> **Exercise instructions**
Your answer must be the full listing, reproduced exactly, minus any pictures.

BEGIN Exercise data

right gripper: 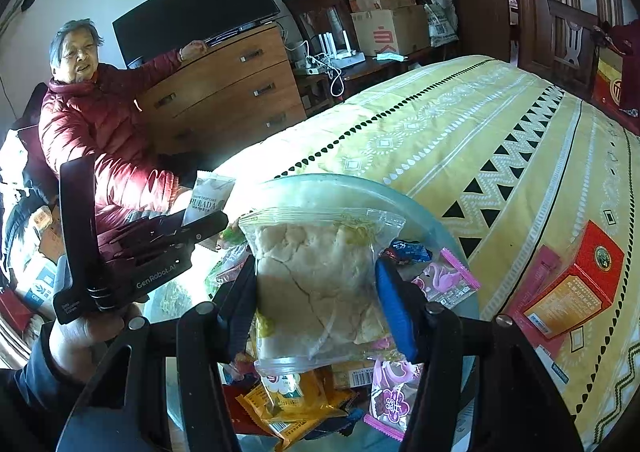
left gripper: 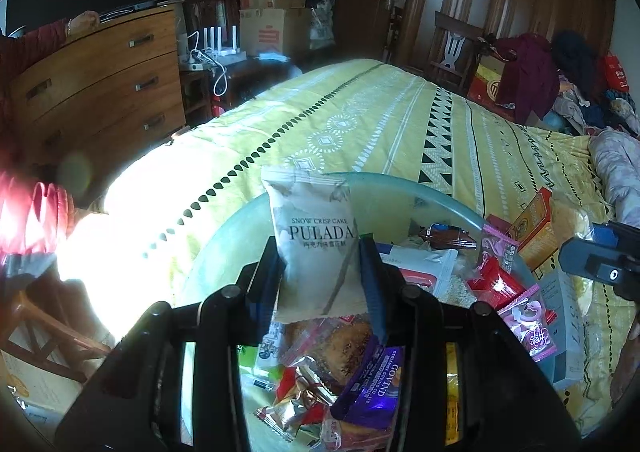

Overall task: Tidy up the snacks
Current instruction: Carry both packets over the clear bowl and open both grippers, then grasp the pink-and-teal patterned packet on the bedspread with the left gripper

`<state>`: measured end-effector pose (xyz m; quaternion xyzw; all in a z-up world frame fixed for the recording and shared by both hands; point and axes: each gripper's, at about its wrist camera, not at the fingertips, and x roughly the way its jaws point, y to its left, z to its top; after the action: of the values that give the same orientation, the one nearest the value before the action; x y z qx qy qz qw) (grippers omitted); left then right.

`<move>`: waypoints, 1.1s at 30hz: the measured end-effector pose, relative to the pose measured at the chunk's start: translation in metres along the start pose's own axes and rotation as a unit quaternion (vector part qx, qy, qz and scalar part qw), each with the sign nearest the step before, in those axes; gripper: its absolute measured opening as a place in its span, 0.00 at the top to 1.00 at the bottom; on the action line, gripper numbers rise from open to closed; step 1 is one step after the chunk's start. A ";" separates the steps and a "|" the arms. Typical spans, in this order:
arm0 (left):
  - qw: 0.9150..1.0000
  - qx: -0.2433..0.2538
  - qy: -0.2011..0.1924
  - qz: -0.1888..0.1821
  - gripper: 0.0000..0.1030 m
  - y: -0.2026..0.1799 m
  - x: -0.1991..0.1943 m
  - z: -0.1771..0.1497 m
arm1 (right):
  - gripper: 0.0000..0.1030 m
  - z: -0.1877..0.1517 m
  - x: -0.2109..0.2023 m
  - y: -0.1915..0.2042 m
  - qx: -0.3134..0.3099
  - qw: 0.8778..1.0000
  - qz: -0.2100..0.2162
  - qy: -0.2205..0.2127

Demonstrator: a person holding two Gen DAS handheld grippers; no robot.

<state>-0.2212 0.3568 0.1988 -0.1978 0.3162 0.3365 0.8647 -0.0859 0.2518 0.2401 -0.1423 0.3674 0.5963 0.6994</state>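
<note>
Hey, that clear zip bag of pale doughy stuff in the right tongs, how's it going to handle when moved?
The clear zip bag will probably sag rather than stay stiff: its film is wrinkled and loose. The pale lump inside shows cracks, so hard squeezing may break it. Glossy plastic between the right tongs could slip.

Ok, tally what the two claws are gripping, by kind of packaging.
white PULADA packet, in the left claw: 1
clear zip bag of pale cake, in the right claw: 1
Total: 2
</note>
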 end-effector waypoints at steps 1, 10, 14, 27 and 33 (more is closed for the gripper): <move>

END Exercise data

> **Exercise answer**
right gripper: 
left gripper: 

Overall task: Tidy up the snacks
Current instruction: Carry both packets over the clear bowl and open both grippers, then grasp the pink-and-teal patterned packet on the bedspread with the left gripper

`<state>`: measured end-effector pose (xyz m; quaternion xyzw; all in a z-up world frame fixed for the recording and shared by both hands; point and axes: each gripper's, at about its wrist camera, not at the fingertips, and x roughly the way its jaws point, y to its left, z to its top; after the action: of the values that give the same orientation, the one nearest the value before the action; x y z qx qy qz qw) (grippers omitted); left then right.

`<move>`: waypoints, 1.1s at 30hz: the measured end-effector pose, relative to the pose measured at the chunk's start: translation in metres along the start pose's own axes and rotation as a unit quaternion (vector part qx, qy, qz and scalar part qw), each with the sign nearest the step before, in those axes; gripper: its absolute measured opening as a place in its span, 0.00 at the top to 1.00 at the bottom; on the action line, gripper numbers rise from open to closed; step 1 is one step after the chunk's start. A ";" separates the steps and a "|" the arms. Typical spans, in this order:
arm0 (left):
  - qw: 0.9150..1.0000
  - qx: -0.2433..0.2538
  - qy: -0.2011..0.1924
  - qz: -0.1888..0.1821
  - gripper: 0.0000..0.1030 m
  - y: -0.2026..0.1799 m
  - x: -0.1991..0.1943 m
  - z: -0.1771..0.1497 m
arm1 (right):
  - gripper: 0.0000..0.1030 m
  - z: -0.1877..0.1517 m
  - x: -0.2109..0.2023 m
  - y: -0.1915..0.2042 m
  - qx: -0.3134..0.3099
  - qw: 0.8778..1.0000
  - qz: -0.2100..0.2162
  - qy: -0.2205..0.2127

Demonstrator: a person holding two Gen DAS handheld grippers; no robot.

<state>-0.2212 0.3568 0.1988 -0.1978 0.3162 0.3365 0.8647 -0.0859 0.2518 0.2401 -0.1423 0.3674 0.5963 0.6994</state>
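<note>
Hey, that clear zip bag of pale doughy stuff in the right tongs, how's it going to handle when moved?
The clear zip bag will probably sag rather than stay stiff: its film is wrinkled and loose. The pale lump inside shows cracks, so hard squeezing may break it. Glossy plastic between the right tongs could slip.

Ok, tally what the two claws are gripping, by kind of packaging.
white PULADA packet, in the left claw: 1
clear zip bag of pale cake, in the right claw: 1
Total: 2
</note>
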 end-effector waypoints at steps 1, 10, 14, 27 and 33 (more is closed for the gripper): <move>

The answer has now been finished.